If you’ve been following the energy policy debate in this country, you would’ve had to be half asleep to have not regularly heard the words ‘renewable energy is the cheapest form of power’—it’s the constant mantra of those that have been in control of our energy system for about a decade now.
Time and time again, there seems to be this disconnect: we say that renewable energy is the cheapest form of power; yet the more renewable energy is installed, the higher everyone’s power prices go. We saw the latest chapter in this fiasco last week, when the Queensland government announced that it would pay an undisclosed sum to one of the biggest companies in this country, Rio Tinto, to keep the Gladstone aluminium smelter alive.
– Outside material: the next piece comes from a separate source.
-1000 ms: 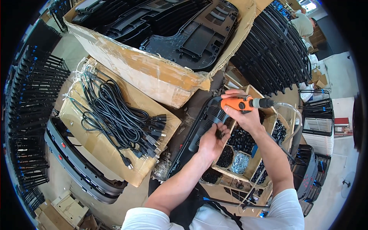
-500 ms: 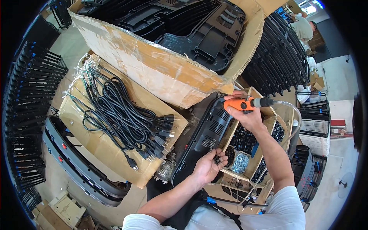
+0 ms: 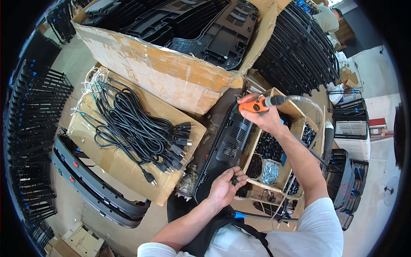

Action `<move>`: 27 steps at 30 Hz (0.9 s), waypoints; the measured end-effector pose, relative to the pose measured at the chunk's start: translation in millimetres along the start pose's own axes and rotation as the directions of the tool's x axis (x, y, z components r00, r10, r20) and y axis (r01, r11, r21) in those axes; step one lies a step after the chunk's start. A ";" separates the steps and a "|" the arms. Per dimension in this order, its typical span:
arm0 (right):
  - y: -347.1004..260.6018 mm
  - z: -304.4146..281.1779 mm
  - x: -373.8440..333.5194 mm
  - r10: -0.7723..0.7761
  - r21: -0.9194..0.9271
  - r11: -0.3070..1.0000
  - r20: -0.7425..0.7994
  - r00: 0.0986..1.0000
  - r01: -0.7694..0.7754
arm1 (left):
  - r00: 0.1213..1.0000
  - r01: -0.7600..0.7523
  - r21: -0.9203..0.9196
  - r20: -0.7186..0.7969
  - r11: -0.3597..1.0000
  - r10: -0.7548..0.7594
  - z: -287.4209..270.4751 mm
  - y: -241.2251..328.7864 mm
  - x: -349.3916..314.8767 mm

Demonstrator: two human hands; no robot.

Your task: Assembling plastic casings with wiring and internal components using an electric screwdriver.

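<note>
My right hand [image 3: 269,119] is closed round an orange air screwdriver [image 3: 254,105], with a clear hose running from its end. The tool sits over the far end of a long black vented plastic housing [image 3: 227,147]; its tip is hidden. My left hand [image 3: 223,185] is half curled, palm up, with several small dark screws [image 3: 234,180] in its fingers. It hovers beside the near part of the housing, next to a wooden parts box [image 3: 274,187]. In the box lie silver screws [image 3: 269,172], dark screws [image 3: 255,166] and black plastic parts [image 3: 269,147].
Black power cords [image 3: 132,124] lie on a cardboard sheet [image 3: 87,141] at left. Behind stands a large carton [image 3: 150,64] of black plastic shells [image 3: 214,38]. Curved grey covers [image 3: 98,188] are at lower left, and black frames [image 3: 295,47] stack at far right. Another person [image 3: 327,19] stands beyond.
The whole view has shifted slightly. My left hand has drawn a little toward me along the housing, its fingers more curled over the screws. The screwdriver stays near the housing's far end.
</note>
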State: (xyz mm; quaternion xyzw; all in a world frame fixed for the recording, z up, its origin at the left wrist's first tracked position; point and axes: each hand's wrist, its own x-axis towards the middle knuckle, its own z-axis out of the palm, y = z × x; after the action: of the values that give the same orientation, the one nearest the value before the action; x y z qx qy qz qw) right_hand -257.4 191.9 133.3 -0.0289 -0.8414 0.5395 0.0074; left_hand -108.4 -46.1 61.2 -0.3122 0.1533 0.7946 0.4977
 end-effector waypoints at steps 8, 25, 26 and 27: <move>14.0 3.6 -4.4 -0.058 0.011 0.998 -0.029 0.998 0.059 | 0.996 -0.056 0.148 -0.065 0.987 0.066 -23.1 -9.3 -27.9; -135.4 -18.1 -363.0 0.132 0.187 0.982 -0.715 0.686 0.006 | 0.983 0.182 0.700 -0.102 0.690 -0.155 -45.7 -78.5 62.7; -147.0 -13.0 -403.6 0.216 0.259 0.966 -0.755 0.619 -0.020 | 0.976 0.218 0.784 -0.177 0.581 -0.127 -50.6 -86.2 75.3; -146.9 -6.5 -450.9 0.216 0.248 0.969 -0.816 0.536 -0.013 | 0.963 0.268 0.849 -0.249 0.455 -0.102 -52.3 -98.0 80.6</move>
State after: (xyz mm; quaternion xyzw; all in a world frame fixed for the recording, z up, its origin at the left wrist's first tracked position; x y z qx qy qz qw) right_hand 187.0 111.1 277.9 -0.3374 -0.6690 0.5454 0.3756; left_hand -28.6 25.8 -24.1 -0.0922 0.5421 0.5170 0.6560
That smelter employs a thousand Australians, easily, and 3,000 or 4,000 other Australians’ jobs rely on that smelter. It’s a massive facility that underpins the economy of Gladstone. Rio Tinto, over the past four or five years, have said that they would try and switch their aluminium production in Australia to a hundred per cent renewable energy. Now, if renewable energy is the cheapest form of power, these would be happy days for the people of Gladstone and for the people in our manufacturing sector, because clearly
this would help them underpin and continue their production of aluminium, if it’s so cheap. Yet an amount of money is being paid to Rio Tinto—and we don’t know how much it is—that, according to media reports from the News press last week, could relate to the subsidy of energy costs for the power-hungry smelter. Why do they need subsidies for energy costs if they’re installing the cheapest form of power? They’re replacing coal-fired power, in this case, in Gladstone, with wind and solar, but they need a subsidy. It doesn’t make any sense. And why can’t we know how big is this subsidy to one of the biggest companies in this country? The green energy scam continues apace, and all of us are paying for it.